Las mil verdades de la milanesa
— ¿Qué estás comiendo, hijo? — me preguntó mi viejo por WhatsApp.
— Milanesa a la napolitana con papas fritas — le respondí, mientras le mandaba una foto.
Esto podría ser algo de lo más normal si estuviera en Argentina. Pero no. Estaba en Australia.
Solemos pensar que no hay nada más argentino que comerse una buena milanesa. Si es a la napolitana y con papas fritas, en un verdadero clásico de los bodegones porteños, mucho mejor.
Sin embargo, un pedazo de carne (o, ampliando nuestros horizontes, cualquier otro ingrediente) apanado es algo mucho más universal de lo que pensamos.
Como suele suceder con los platos, su origen es incierto y son varias las regiones que se disputan su partida de nacimiento. Sin pretender llegar a la verdad revelada de cuál fue el capítulo cero de esta hermosa historia que llamamos “milanesa”, hagamos un pequeño recorrido por las distintas formas que adquiere esta preparación alrededor del mundo.
La versión que llegó a nuestras costas es la cotoletta alla milanese, que se hacía originalmente en la región italiana de Lombardía con el corte que acá llamamos bife ancho.
Una leyenda tan inchequeable como pintoresca cuenta que las clases altas consumían oro en polvo para mejorar su salud y lo usaban para rebozar trozos de carne. Las clases populares, para quienes esto estaba fuera de su alcance, reemplazaron al metal precioso por pan rallado y la costumbre se extendió.
Por supuesto, no hay ninguna fuente fidedigna que respalde esto, pero sí existe un documento fechado en Milán en el año 1148 (sí, leíste bien) que menciona a unos bifes rebozados con miga de pan.
Así, llegó al Río de la Plata con la inmigración y se convirtió en uno de los platos emblemáticos. Una leyenda local cuenta que, en la década de 1940, un cocinero del restaurante El Napoli, que estaba frente al Luna Park, quemó por fuera la última milanesa que le quedaba. Para disimular el error, la vistió con queso y salsa de tomate, con lo que dio inicio a la milanesa a la napolitana, llamada así en honor al establecimiento.
Este nombre tiene la paradoja de unir a dos regiones antagónicas de Italia, rivalidad que, para nosotros, tomó forma en los partidos entre el sureño Napoli de Diego Armando Maradona y los poderosos equipos del norte.
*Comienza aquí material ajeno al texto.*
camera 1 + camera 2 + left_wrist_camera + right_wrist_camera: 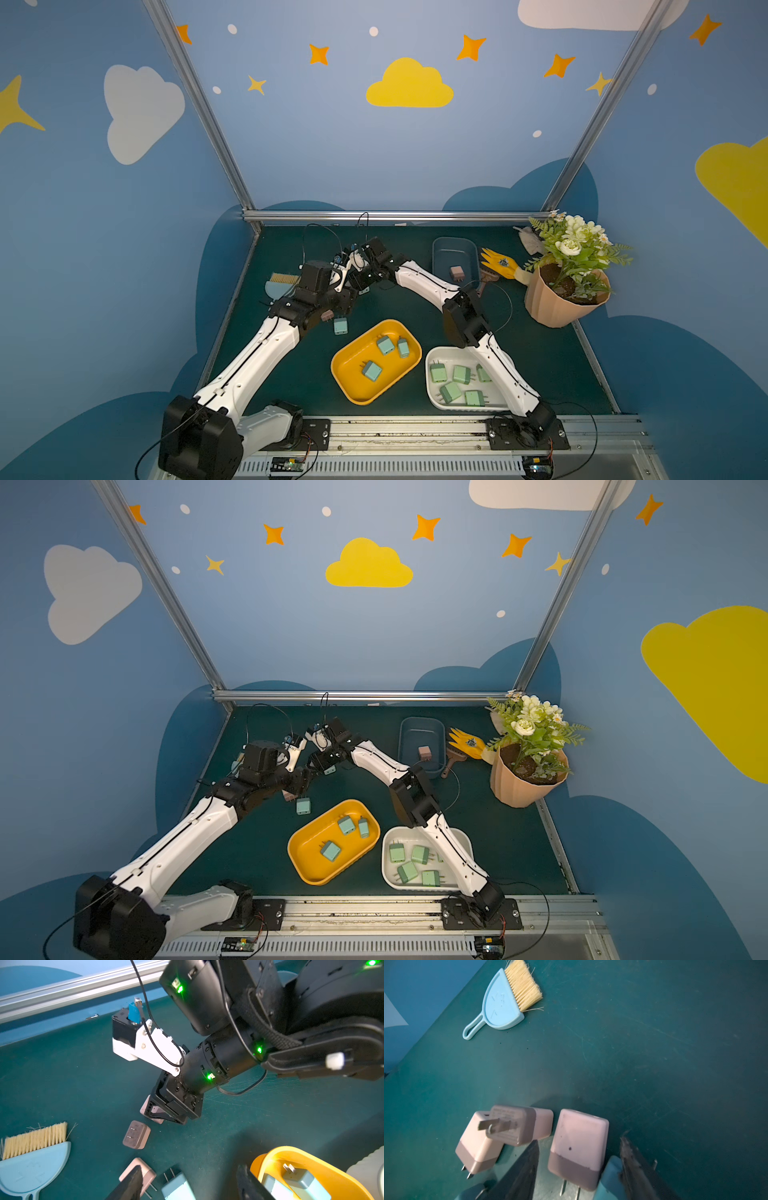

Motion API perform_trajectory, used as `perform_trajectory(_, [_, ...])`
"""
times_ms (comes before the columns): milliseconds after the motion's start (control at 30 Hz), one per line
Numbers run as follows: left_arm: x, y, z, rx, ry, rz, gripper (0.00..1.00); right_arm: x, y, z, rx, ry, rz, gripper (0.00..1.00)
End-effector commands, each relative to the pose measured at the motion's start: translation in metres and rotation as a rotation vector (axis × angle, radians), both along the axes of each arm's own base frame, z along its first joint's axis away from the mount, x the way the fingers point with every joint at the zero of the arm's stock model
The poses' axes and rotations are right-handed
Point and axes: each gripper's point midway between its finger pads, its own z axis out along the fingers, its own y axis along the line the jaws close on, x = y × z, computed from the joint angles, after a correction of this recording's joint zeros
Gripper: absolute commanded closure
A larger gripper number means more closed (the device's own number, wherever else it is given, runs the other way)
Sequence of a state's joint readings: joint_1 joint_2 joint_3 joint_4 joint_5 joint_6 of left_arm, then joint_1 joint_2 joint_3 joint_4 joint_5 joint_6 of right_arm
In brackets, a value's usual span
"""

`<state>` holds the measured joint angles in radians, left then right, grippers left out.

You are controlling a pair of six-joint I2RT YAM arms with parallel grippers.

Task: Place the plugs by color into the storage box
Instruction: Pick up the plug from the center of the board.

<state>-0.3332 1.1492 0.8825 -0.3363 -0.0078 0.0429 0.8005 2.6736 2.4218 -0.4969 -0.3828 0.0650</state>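
Three pink plugs lie on the green mat in the right wrist view. My right gripper point(580, 1140) stands open astride one pink plug point(579, 1147), with a light-blue plug point(610, 1178) against one finger. My left gripper point(189, 1169) is open just above a light-blue plug point(176, 1188), one finger over a pink plug point(145, 1172). In a top view both grippers point(336, 309) point(360, 286) meet at the mat's back left. The yellow storage box point(353, 390) holds three light-blue plugs, the white one point(432, 399) several green plugs, the dark-blue one point(440, 249) a pink plug point(457, 272).
A light-blue dustpan brush point(279, 284) lies by the left wall. A yellow glove point(500, 262), a brown brush point(486, 278) and a potted plant point(561, 299) stand at the back right. The two arms cross close together over the plugs.
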Motion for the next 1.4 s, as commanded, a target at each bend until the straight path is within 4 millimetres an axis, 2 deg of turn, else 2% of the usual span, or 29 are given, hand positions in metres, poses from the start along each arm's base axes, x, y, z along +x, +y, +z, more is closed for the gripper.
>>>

Sin embargo, la milanesa a la napolitana tampoco es un invento original: en la región de Emilia-Romaña preparan desde hace siglos la cotoletta alla bolognese, basada en el mismo concepto.
El tiempo dio lugar a un sinnúmero de interpretaciones de la milanesa: de distintos cortes de carne vacuna, de pollo, de cerdo, de berenjena, de soja, en sánguche, frita, al horno… y la lista sigue hasta el infinito.
En Austria, en cambio, cuentan otra historia. Para ellos, la milanesa se llama Wiener Schnitzel, o sea, “filet vienés”, y es uno de los platos nacionales. Argumentan que la preparación viene del Backhendl, presas de pollo empanadas que ya aparecían en libros de recetas del siglo XVIII.
Paralelamente, el cachopo asturiano, el tonkatsu japonés y el kotlet schabowy polaco dan cuenta de la inmensa diversidad que ofrece el mundo de las milanesas. En América Latina también la encontramos, por supuesto, ya sea bajo el mismo nombre o con otros como chuleta valluna, hecha en Colombia con carne de cerdo.
A Australia la milanesa llegó con el nombre austríaco, schnitzel. En su versión de pollo, se convirtió en uno de los platos típicos de los pubs, para degustar con papas fritas y una pinta de cerveza mientras mirás el partido de fútbol australiano o de rugby.
Allá también tuvieron la idea de ponerle queso gratinado arriba. El título de esta presentación vuelve a homenajear a una zona de Italia: como usaban parmesano, la llamaron parmigiana.
Tan fuerte pegó en la gente, que la forma de abreviar este nombre puede revelar de dónde venís. En los estados de Victoria y Tasmania la apodan parma, mientras que en los demás le dicen parmy. Las pasiones siempre dividen aguas.
Y ese es el plato de la foto que le mandé a mi papá por WhatsApp, que acompañaba con fritas en un pub después de una extenuante jornada laboral. Y, si bien nunca volví a probar unas tan ricas como las que hacía mi abuela, descubrí que, mientras pueda sentarme a comer una milanesa, siempre me voy a sentir como en casa.